Toutefois, cet investissement est déterminé non pas par un besoin social à combler, mais par la quête du profit. Or, si les taux de profit sont à la baisse, les nouveaux investissements s'en voient réduits, et la productivité – qui se mesure par la production des travailleurs – aura tendance à diminuer. L'économie stagnera ou se rétractera alors.

C'est là la tendance constante dans toutes les grandes économies depuis 2008, avec le résultat qu'en Europe par exemple, les taux d'investissement sont jusqu'à 25 pour cent en dessous de ce qu'ils étaient avant la crise. Par conséquent, les taux de productivité ont affiché une tendance toujours plus prononcée vers le bas, avec pour résultat que l'investissement s'en trouve encore plus réduit. Un cercle vicieux est en place: la baisse des taux de profit conduit à une réduction des investissements, ce qui entraine une réduction des gains de productivité qui à son tour réduit à nouveau les taux de profit. 

En conséquence, au lieu de réinvestir les profits qu'elles accumulent, les sociétés utilisent leurs liquidités disponibles pour des activités spéculatives sur les marchés financiers, en utilisant l'argent prêté à un taux super-bas par les banques centrales pour financer les fusions et les acquisitions, les rachats d'actions et les investissements dans le marché immobilier. Bien qu'un tel parasitisme augmente les bénéfices nets d'une entreprise, cela conduit à une nouvelle stagnation de l'économie réelle dans son ensemble.

Là est la raison de la marche sans relâche vers l'austérité. Dans des conditions où le fonctionnement même du système de profit conduit à une réduction des investissements, et où l'économie réelle stagne ou même se rétracte, les gouvernements capitalistes insistent sur le fait qu'«il n'y a pas d'argent» pour les services sociaux. La formule qu’ils répètent sans fin est que «le pays doit apprendre à vivre selon ses moyens». 

Mais une fois le voile de ces mystifications déchiré, les processus réels sont révélés. Le taux de profit, comme nous l'avons noté plus haut, est déterminé par deux facteurs: l'augmentation du revenu national généré par l'investissement, et la division de ce revenu entre les propriétaires du capital et les producteurs de cette richesse, la classe ouvrière.
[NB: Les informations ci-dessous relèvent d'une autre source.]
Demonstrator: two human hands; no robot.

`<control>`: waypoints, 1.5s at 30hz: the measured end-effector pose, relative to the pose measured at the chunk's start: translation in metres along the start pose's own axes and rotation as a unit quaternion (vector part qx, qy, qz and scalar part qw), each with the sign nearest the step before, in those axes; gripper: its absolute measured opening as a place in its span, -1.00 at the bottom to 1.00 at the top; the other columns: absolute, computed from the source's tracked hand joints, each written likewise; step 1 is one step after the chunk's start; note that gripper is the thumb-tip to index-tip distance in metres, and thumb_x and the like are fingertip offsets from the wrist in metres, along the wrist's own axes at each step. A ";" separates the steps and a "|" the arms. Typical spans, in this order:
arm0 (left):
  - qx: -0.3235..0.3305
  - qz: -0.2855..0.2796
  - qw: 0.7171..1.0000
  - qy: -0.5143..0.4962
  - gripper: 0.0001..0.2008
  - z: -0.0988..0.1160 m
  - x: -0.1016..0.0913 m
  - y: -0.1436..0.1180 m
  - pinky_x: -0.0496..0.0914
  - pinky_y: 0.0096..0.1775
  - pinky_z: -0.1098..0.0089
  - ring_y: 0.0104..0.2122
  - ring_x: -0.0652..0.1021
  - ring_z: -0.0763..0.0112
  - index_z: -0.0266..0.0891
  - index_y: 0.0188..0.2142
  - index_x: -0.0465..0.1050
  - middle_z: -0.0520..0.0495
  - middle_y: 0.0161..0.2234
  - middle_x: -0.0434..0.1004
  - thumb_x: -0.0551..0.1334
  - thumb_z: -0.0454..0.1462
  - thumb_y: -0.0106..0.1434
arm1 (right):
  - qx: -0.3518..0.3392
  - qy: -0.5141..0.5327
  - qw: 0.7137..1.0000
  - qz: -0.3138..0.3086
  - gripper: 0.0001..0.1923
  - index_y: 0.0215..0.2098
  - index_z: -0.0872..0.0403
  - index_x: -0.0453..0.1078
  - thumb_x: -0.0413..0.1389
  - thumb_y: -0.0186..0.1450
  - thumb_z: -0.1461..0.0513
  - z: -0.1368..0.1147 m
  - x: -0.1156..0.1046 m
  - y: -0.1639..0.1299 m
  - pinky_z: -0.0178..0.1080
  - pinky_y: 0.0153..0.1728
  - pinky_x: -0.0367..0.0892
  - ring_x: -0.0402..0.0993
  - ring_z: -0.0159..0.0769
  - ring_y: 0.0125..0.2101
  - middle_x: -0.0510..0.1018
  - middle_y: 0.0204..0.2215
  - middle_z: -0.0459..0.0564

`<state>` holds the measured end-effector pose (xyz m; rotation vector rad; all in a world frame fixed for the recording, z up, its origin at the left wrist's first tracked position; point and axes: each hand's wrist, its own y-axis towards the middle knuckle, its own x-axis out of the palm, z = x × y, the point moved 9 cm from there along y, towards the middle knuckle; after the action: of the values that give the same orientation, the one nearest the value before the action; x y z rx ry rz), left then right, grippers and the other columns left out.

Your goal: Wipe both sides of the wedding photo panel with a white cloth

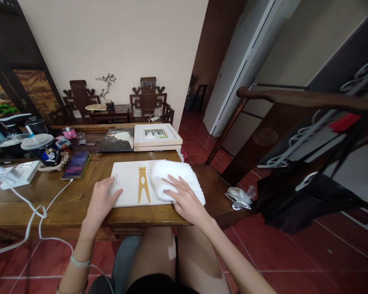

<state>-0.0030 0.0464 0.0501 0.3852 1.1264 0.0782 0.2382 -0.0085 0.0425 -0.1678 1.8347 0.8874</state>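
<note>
Towel, white and folded, lies on a white board near the table's front right corner. Right hand presses flat on the towel, fingers spread; left hand rests open on the board's left edge.

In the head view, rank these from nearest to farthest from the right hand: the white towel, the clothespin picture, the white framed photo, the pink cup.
1. white towel, under the right hand.
2. clothespin picture, just left on the white board.
3. white framed photo, behind, farther back on the table.
4. pink cup, far back left.
</note>
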 end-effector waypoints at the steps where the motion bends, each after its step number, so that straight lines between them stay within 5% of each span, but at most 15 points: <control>1: 0.022 0.008 0.999 -0.022 -0.52 0.001 0.001 0.001 0.20 0.12 0.14 0.10 0.37 0.11 -0.30 0.04 0.39 -0.25 0.11 0.37 0.17 -0.08 0.19 | 0.000 -0.002 1.000 -0.002 -0.40 -0.13 0.12 0.45 -0.13 -0.07 0.54 0.000 0.000 0.000 0.19 0.20 -0.02 -0.02 -0.12 0.26 0.32 0.16 0.14; 4: 0.078 -0.021 0.992 -0.095 -0.51 0.004 0.014 0.005 0.11 0.19 0.14 0.22 0.21 0.16 -0.31 0.06 0.38 -0.23 0.22 0.20 0.06 -0.06 0.27 | 0.002 -0.003 1.000 -0.009 -0.39 -0.13 0.12 0.45 -0.13 -0.07 0.54 0.000 -0.001 0.000 0.19 0.20 -0.02 -0.02 -0.11 0.26 0.31 0.16 0.13; 13: 0.094 -0.092 0.978 -0.163 -0.46 0.000 0.032 0.007 -0.03 0.24 0.12 0.28 0.06 0.18 -0.33 0.20 0.19 -0.24 0.26 0.10 -0.01 -0.11 0.30 | 0.027 0.018 0.995 -0.098 -0.37 0.01 0.07 0.40 -0.07 0.00 0.50 0.032 0.003 0.037 0.09 0.16 0.08 0.16 -0.11 0.19 0.37 0.11 0.15; 17: 0.068 -0.115 0.982 -0.130 -0.44 -0.008 0.041 0.016 0.00 0.23 0.12 0.26 0.12 0.17 -0.34 0.20 0.17 -0.24 0.26 0.09 0.01 -0.16 0.25 | 0.031 0.015 0.994 -0.103 -0.37 0.02 0.06 0.40 -0.07 0.03 0.51 0.051 0.017 0.074 0.08 0.15 0.08 0.19 -0.11 0.18 0.39 0.10 0.14; 21: 0.041 -0.080 0.994 -0.058 -0.48 -0.012 0.042 0.022 0.03 0.21 0.03 0.24 0.14 0.12 -0.33 0.19 0.20 -0.25 0.24 0.14 -0.06 -0.19 0.28 | 0.029 0.011 0.995 -0.096 -0.39 0.01 0.11 0.41 -0.06 0.03 0.52 0.055 0.027 0.088 0.10 0.14 0.07 0.18 -0.06 0.18 0.41 0.07 0.20; 35: 0.071 -0.052 0.992 -0.093 -0.47 -0.009 0.042 0.020 -0.03 0.25 0.10 0.26 0.11 0.18 -0.37 0.19 0.19 -0.26 0.26 0.09 -0.09 -0.15 0.31 | -0.039 0.075 0.987 -0.133 -0.33 -0.14 -0.01 0.47 -0.13 -0.13 0.53 -0.025 -0.015 -0.003 0.14 0.21 -0.03 0.09 -0.17 0.22 0.37 0.13 -0.03; 39: 0.063 -0.084 0.989 -0.107 -0.43 -0.011 0.043 0.017 -0.05 0.25 0.12 0.27 0.08 0.18 -0.39 0.21 0.16 -0.27 0.28 0.04 -0.06 -0.11 0.29 | -0.023 0.064 0.990 -0.123 -0.35 -0.11 0.06 0.46 -0.12 -0.10 0.52 -0.008 -0.008 0.009 0.07 0.21 0.01 0.12 -0.19 0.21 0.39 0.11 0.10; 45: 0.070 -0.081 0.988 -0.112 -0.45 -0.008 0.038 0.015 -0.06 0.25 0.12 0.27 0.09 0.21 -0.35 0.20 0.18 -0.24 0.27 0.06 -0.08 -0.10 0.32 | 0.000 0.033 0.995 -0.098 -0.39 -0.03 0.10 0.42 -0.10 -0.01 0.51 0.046 0.022 0.072 0.11 0.17 0.04 0.15 -0.11 0.19 0.41 0.08 0.16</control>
<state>0.0087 0.0716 0.0195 0.4152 0.9382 -0.1842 0.2274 0.0785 0.0505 -0.3755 1.8434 0.7513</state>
Dans des conditions où l'investissement est sabré et que par conséquent la croissance de la productivité, et donc du revenu national, tend à baisser, les taux de profit ne peuvent plus être maintenus et ne peuvent croitre qu'en augmentant la proportion du revenu national allant vers les entreprises et les maisons de finances – un résultat qui n'est atteint que par l'imposition d'un appauvrissement de plus en plus grand sur la masse de la population active. 

Cette austérité sans fin n'est pas un développement «naturel». Elle est le résultat de la logique implacable du système de profit qui, de par son fonctionnement même, produit de fabuleuses richesses à un pôle et la pauvreté et la misère à l'autre. 

Cet état de fait ne peut être rompu par le biais d'appels à des «réformes», car il est ancré dans les fondements mêmes de l'économie capitaliste, mais seulement par «l'expropriation des expropriateurs», comme Marx soutenait – c'est-à-dire l'abolition de la propriété privée des moyens de production et de la finance, remplacée par l'institution de la propriété publique sous contrôle démocratique et la mise en place d'une économie socialiste planifiée en fonction des besoins humains.